Timing inside the kernel How to measure times inside the kernel?

Hello there,

I am looking for a way to measure the device memory access and some parts of my kernel code in general. I found out some ways to do it such as Create CPU timers or GPU timers and tune my kernel only with the parts that i wanna measure. However, there should be another precise method to do that inside the kernel.

Any ideas about that?

Thank you very much.

Regards

maybe cuda visual profiler or Nexus could give you some help there?

I don not have experience with Nexus because I use linux but with CudaVisualProfiler you can get the estimate throughtput which is not bad, but I am looking for the most accurate one.

Anyway may be nexus can help

yeah, anyways i haven’t had time to play much with nexus yet but it seems to be full of nice toys! :)

You can use the clock() method, which returns clock_t. It uses the internal cycle counter on the chip to measure times inside the kernel. Check out page 114 of the CUDA 2.3 programming guide (page 122 of the PDF).

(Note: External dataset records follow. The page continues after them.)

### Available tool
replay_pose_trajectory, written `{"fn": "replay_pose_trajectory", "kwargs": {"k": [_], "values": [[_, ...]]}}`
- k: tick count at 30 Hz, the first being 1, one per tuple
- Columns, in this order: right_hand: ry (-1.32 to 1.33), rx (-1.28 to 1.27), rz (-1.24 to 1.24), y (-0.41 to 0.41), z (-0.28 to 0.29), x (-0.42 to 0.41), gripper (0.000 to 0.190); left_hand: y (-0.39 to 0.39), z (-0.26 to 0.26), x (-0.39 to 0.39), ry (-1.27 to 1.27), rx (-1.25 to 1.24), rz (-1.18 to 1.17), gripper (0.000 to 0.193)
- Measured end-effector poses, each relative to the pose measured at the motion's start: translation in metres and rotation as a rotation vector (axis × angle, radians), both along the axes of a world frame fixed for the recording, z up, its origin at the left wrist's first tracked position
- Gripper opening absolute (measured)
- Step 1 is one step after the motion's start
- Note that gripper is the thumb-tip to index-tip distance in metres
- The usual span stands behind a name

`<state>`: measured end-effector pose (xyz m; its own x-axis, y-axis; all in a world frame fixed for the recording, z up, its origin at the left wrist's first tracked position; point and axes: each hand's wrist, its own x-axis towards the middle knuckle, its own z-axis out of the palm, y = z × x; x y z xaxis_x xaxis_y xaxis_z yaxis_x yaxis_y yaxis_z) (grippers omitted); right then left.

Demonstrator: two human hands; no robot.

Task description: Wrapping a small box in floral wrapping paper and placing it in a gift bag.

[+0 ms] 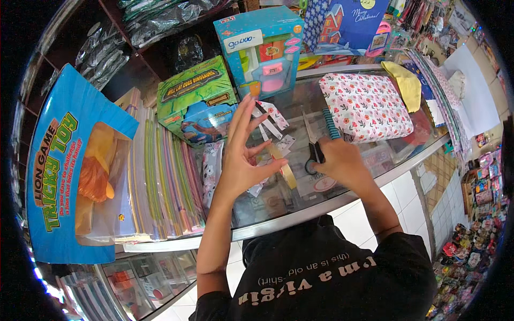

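My left hand (245, 156) is raised over the glass counter with its fingers spread. Its thumb tip overlaps a roll of clear yellowish tape (288, 176), seen nearly edge-on; whether they touch is unclear. At the handles of a pair of scissors (310, 126), my right hand (341, 158) has its thumb on a black loop, blades pointing away from me. Just beyond that hand lies a parcel in floral wrapping paper (365, 108). A teal striped item (331, 123) sits partly hidden at its left edge. Paper scraps (273, 130) lie between the hands.
Left of my hands stand a green dinosaur toy box (196, 100), a row of plastic-sleeved books (160, 180) and a blue lion game box (56, 172). A blue toy box (261, 56) is at the back. Yellow cloth-like material (405, 86) and wrapping paper sheets (441, 96) lie at right.
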<state>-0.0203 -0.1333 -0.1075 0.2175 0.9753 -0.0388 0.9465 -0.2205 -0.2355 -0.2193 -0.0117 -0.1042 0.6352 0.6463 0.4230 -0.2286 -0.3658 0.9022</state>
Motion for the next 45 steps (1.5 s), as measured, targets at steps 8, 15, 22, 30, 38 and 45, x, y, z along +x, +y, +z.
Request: {"fn": "replay_pose_trajectory", "kwargs": {"k": [8,15,22,30,38,45], "values": [[0.643,-0.140,-0.041,-0.016,0.006,0.024,0.039,-0.006,0.003,0.002,-0.017,-0.045,-0.009,0.118],[1.391,-0.211,0.023,-0.017,0.022,0.027,0.049,-0.007,0.003,0.001,-0.007,-0.023,-0.004,0.130],[0.491,-0.073,0.497,0.001,0.069,0.050,0.057,-0.010,0.003,0.002,-0.013,0.002,-0.044,0.127],[0.051,-0.300,0.499,0.038,0.111,0.062,0.062,-0.010,0.005,0.001,0.012,0.049,-0.058,0.125],[0.067,-0.261,0.613,0.060,0.120,0.056,0.051,-0.012,0.005,0.001,0.012,0.062,-0.079,0.124],[0.062,-0.330,0.594,0.066,0.127,0.052,0.047,-0.013,0.002,0.001,-0.003,0.056,-0.102,0.124]]}}
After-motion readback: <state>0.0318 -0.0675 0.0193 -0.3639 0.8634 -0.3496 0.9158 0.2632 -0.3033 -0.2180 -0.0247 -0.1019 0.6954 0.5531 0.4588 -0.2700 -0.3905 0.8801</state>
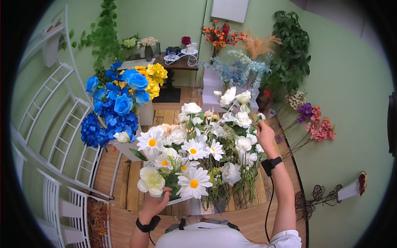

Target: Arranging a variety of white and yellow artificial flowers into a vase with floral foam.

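A large arrangement of artificial white flowers stands on the wooden plank table [136, 189] before me, with white daisies [194, 183], roses and peonies among green stems. My left hand [157, 201] is at its near left edge, beside a cream-white peony [151, 181], with thumb and fingers partly behind the bloom; whether it grips anything is unclear. My right hand [265, 133] is raised at the right side of the arrangement, its fingers closed on the stem of a small white flower [260, 117]. Each wrist wears a black band with a cable.
Blue roses and hydrangeas [123, 104] with yellow hydrangeas [157, 74] stand at the left in white containers. White metal racks [59, 124] line the left wall. Behind are a dark side table [186, 64] and white steps [211, 90]. Pink flowers [321, 130] and a scrolled metal stand [318, 201] are at right.
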Tool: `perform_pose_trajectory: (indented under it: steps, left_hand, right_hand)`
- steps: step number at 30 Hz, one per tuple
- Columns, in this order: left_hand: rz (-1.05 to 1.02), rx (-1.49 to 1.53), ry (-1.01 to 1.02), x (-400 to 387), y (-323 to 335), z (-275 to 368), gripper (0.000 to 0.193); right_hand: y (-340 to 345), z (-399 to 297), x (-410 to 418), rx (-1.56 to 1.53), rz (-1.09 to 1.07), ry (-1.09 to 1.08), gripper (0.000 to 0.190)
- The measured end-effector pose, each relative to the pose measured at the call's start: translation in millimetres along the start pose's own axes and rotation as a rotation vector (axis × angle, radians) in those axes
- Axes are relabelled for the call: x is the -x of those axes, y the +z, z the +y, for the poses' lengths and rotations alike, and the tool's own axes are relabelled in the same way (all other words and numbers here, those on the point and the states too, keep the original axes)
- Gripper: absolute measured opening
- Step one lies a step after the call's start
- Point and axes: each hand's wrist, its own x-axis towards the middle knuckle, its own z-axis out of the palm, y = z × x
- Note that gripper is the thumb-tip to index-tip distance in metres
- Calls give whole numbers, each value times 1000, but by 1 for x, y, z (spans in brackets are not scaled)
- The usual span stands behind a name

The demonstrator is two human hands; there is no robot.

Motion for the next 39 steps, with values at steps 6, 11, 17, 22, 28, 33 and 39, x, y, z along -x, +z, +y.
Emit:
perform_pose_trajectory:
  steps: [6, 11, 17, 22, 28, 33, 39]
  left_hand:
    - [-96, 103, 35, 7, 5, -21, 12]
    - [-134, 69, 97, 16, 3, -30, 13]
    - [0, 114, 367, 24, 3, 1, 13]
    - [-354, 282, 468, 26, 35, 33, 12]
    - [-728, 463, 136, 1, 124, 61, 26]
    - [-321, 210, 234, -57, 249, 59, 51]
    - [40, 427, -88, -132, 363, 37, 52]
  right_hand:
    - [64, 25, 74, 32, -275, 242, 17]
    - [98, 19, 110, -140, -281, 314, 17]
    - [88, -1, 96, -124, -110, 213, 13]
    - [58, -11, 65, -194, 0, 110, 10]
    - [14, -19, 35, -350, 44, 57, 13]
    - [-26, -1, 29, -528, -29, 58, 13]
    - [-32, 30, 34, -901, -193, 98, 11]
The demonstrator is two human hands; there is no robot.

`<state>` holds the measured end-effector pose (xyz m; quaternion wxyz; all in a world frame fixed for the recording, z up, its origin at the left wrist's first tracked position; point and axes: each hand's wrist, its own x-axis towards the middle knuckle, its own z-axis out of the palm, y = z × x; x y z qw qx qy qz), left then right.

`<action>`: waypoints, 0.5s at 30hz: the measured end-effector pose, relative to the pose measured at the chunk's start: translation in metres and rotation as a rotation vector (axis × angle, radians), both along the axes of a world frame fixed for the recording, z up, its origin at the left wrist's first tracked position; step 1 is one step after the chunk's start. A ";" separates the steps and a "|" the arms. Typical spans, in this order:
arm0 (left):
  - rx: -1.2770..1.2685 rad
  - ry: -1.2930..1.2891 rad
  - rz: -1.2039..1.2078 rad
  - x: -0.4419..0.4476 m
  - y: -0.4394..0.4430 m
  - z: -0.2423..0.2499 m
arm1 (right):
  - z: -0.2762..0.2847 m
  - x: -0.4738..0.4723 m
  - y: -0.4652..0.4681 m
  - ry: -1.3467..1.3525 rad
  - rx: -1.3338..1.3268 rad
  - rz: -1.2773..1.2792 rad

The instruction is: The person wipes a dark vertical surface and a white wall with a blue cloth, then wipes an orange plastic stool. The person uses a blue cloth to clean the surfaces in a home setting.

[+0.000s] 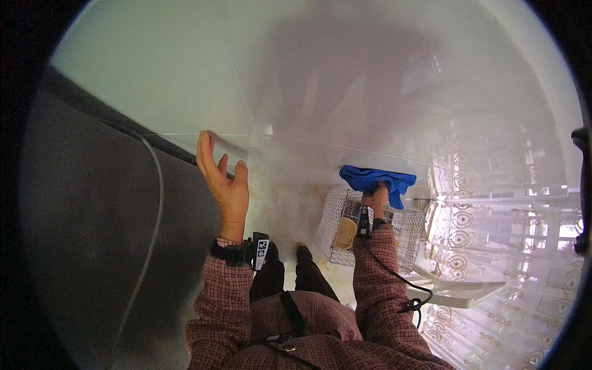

oups i havent read well the question

Well, if you want to measure timing results inside the kernel without the profiler (e.g. at runtime, on a customer’s machine) the clock() method is the only way to go.

I have the same type of problem. How do you do so that
clock()
somecode
clock()

is not changed by the compiler to:
clock()
clock()
somecode

inside the kernel?

thanks

Hello all,

I have used the clock function inside the kernel and it works quite well. The way I do it is

clock()

somecode

clock()

and checking the ptx code looks like the compiler doesn’t modify this order, and also the results makes sense at all.

You need to be a little cautious in assuming that the PTX code reflects reality. PTX is only an intermediate representation of what really happens on the GPU, there is still scope for further optimization and reordering of instructions at runtime. I am fairly sure that someone (probably Sylvian Collange) has previously demonstrated that runtime reordering of clock() calls can happen in the final instruction stream that hits the silicon.

Sure! you right the ptx is only an approximation code. However, I have cheked the resutls and they make sense and also I have checked the decuda code which more similar than the PTX to the final code.

Anyways, can you tell me the paper where it is demonstrate that?